YOUR INSTRUCTIONS:
In the output, include exactly the lines from the beginning of the records up to and including the one that contains "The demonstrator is", and leave out the pictures.

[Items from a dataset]
--
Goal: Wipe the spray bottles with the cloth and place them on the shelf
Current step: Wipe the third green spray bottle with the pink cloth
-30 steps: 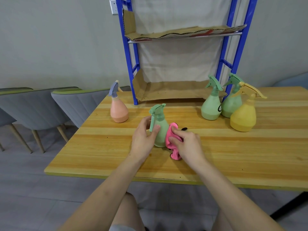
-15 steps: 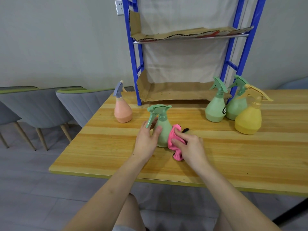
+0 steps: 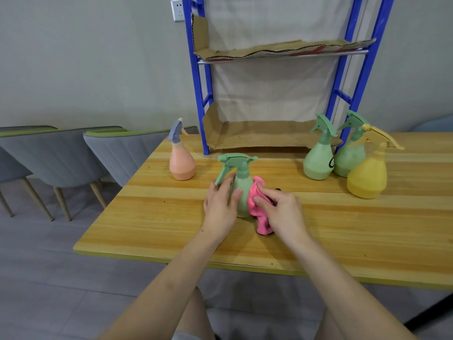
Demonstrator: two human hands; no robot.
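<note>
A green spray bottle (image 3: 241, 182) stands upright near the middle of the wooden table (image 3: 343, 231). My left hand (image 3: 220, 207) grips its left side, thumb across the front. My right hand (image 3: 282, 214) holds a pink cloth (image 3: 257, 204) bunched against the bottle's right side. An orange bottle with a grey-blue trigger (image 3: 182, 160) stands at the back left. Two more green bottles (image 3: 318, 155) (image 3: 348, 153) and a yellow bottle (image 3: 367, 173) stand at the back right. The blue shelf rack (image 3: 197, 94) rises behind, its two levels lined with cardboard (image 3: 264, 136).
Grey chairs (image 3: 117, 155) stand left of the table. A wall socket (image 3: 177, 11) sits beside the rack. The right-hand bottles crowd the rack's right post. My knees show below the table's near edge.
The green bottle has turned in my left hand, so its trigger head now lies more side-on. The cloth stays pressed against its right side. The camera has tilted slightly.
</note>
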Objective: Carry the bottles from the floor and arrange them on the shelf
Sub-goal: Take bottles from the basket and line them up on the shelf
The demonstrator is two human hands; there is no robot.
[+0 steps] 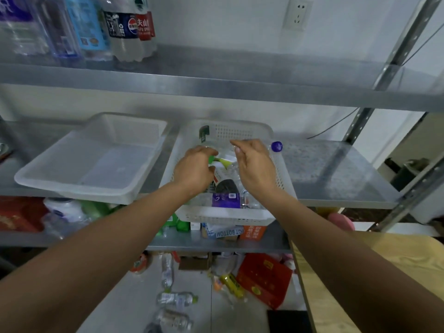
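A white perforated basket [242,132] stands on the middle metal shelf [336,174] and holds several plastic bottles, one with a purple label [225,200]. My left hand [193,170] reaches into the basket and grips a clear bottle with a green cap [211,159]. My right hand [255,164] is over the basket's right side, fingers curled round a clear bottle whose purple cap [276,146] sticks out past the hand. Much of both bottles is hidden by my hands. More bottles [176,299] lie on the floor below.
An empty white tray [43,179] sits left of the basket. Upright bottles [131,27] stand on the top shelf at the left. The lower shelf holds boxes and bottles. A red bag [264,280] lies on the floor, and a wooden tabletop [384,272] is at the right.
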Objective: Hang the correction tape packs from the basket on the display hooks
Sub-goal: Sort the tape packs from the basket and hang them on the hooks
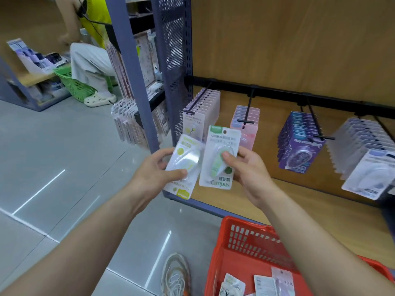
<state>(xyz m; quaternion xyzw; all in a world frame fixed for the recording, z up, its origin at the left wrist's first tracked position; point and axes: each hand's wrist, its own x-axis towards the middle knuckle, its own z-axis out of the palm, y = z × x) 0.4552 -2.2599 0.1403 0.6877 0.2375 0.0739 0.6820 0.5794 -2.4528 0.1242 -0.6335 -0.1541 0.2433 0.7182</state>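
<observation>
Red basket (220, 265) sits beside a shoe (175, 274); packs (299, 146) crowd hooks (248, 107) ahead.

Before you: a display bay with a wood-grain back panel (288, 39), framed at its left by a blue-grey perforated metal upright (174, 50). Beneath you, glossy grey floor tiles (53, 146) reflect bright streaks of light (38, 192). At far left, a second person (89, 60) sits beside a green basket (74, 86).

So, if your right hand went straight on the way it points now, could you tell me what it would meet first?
Probably the front pack on the leftmost hook: the right hand points up and left, its green pack leading. Depth is unclear, so the pink packs beside it could come first.
</observation>
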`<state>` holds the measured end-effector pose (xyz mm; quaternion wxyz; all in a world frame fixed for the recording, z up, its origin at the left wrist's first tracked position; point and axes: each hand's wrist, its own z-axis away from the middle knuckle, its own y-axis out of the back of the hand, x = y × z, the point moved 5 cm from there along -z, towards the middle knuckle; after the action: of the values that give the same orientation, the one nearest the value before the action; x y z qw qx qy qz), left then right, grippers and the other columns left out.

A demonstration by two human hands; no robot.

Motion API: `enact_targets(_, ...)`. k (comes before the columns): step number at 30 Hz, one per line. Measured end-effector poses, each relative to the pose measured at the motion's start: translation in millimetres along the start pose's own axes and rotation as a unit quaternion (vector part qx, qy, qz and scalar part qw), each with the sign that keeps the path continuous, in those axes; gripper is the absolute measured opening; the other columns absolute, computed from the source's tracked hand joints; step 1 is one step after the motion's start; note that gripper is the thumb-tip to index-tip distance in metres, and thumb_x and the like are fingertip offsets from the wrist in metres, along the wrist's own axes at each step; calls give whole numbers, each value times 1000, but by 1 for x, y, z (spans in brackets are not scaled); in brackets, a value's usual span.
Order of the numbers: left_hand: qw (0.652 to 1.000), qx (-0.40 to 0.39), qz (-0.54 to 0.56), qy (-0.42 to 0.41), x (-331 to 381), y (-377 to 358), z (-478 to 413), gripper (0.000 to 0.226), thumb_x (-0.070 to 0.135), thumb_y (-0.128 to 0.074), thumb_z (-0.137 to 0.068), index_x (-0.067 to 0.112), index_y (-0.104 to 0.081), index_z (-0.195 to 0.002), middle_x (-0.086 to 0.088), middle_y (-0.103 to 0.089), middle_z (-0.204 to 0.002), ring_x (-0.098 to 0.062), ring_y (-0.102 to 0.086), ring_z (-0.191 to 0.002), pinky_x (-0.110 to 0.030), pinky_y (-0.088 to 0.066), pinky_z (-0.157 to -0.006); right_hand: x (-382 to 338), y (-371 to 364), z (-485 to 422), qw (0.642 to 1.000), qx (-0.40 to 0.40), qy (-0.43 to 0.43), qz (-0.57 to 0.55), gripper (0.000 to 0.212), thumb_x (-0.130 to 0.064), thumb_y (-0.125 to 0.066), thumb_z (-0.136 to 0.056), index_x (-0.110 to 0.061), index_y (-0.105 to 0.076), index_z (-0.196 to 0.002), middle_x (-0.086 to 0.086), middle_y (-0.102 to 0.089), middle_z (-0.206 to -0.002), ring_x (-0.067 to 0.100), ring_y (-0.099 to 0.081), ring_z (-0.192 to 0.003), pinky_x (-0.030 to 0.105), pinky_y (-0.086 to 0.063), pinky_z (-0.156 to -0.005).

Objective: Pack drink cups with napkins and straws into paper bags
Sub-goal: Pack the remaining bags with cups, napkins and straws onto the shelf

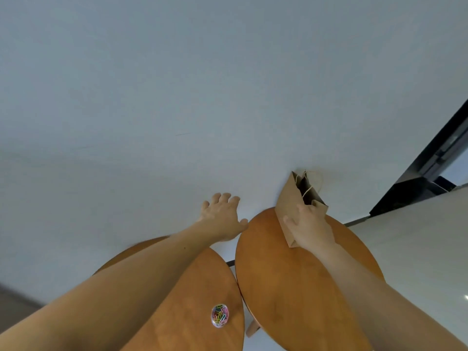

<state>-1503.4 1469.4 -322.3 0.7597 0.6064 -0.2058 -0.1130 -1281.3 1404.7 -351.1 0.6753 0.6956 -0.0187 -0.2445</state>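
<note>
So your right hand (311, 229) has got hold of the brown paper bag with the pale string handles (288, 198), thumb on its side panel and fingers curled over the open top. The bag's sitting at the far edge of the round orange-brown wooden table on the right (291, 287). Your left hand (222, 214) is stretched out past the second round wooden table (192, 287), fingers spread and holding nothing, and a little clear round tub of coloured paper clips (219, 315) sits on that table's near part.
</note>
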Motion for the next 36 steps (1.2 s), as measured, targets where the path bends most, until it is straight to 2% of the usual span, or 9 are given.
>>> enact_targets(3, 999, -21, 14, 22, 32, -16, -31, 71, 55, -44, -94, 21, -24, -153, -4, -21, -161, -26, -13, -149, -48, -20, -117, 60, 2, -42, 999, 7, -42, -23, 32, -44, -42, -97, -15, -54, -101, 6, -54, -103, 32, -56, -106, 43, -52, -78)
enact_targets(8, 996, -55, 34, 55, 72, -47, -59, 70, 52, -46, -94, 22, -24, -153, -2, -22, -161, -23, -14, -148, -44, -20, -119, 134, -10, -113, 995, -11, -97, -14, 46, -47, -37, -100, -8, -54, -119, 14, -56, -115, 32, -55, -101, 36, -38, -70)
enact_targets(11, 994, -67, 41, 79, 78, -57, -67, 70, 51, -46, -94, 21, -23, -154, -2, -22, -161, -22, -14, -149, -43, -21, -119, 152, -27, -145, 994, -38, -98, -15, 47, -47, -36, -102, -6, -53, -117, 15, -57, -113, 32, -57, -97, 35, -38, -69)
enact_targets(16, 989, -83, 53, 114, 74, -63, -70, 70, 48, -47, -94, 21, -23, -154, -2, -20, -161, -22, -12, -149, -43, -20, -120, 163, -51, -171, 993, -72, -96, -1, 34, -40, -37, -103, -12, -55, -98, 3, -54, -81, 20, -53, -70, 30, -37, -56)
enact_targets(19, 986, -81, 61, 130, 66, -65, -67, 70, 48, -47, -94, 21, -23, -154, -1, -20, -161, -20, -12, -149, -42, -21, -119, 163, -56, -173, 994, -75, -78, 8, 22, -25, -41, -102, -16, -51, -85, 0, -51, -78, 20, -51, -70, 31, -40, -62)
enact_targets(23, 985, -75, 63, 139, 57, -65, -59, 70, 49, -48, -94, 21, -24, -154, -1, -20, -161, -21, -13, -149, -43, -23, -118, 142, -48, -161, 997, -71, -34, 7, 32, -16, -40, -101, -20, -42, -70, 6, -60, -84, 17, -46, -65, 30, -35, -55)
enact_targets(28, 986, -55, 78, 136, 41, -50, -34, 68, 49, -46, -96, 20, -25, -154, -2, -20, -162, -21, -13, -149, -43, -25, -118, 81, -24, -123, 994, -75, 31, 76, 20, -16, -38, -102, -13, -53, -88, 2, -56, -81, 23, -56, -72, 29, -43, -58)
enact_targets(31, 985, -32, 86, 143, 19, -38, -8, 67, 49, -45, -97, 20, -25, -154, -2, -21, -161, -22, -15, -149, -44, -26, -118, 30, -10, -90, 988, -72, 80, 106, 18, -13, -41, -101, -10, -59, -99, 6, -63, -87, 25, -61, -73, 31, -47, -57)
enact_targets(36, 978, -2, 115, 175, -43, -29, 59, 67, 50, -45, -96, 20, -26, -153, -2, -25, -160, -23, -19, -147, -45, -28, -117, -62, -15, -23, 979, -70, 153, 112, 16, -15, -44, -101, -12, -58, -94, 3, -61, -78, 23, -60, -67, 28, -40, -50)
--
RESULT BELOW:
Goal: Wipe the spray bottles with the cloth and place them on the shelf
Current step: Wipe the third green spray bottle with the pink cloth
-30 steps: 
-15 steps: 
+0 steps: 
Demonstrator: two human hands; no robot.
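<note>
A green spray bottle (image 3: 241, 182) stands upright near the middle of the wooden table (image 3: 343, 231). My left hand (image 3: 220, 207) grips its left side, thumb across the front. My right hand (image 3: 282, 214) holds a pink cloth (image 3: 257, 204) bunched against the bottle's right side. An orange bottle with a grey-blue trigger (image 3: 182, 160) stands at the back left. Two more green bottles (image 3: 318, 155) (image 3: 348, 153) and a yellow bottle (image 3: 367, 173) stand at the back right. The blue shelf rack (image 3: 197, 94) rises behind, its two levels lined with cardboard (image 3: 264, 136).
Grey chairs (image 3: 117, 155) stand left of the table. A wall socket (image 3: 177, 11) sits beside the rack. The right-hand bottles crowd the rack's right post. My knees show below the table's near edge.
The green bottle has turned in my left hand, so its trigger head now lies more side-on. The cloth stays pressed against its right side. The camera has tilted slightly.
</note>
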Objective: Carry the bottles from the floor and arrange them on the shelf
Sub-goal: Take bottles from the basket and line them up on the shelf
The demonstrator is two human hands; there is no robot.

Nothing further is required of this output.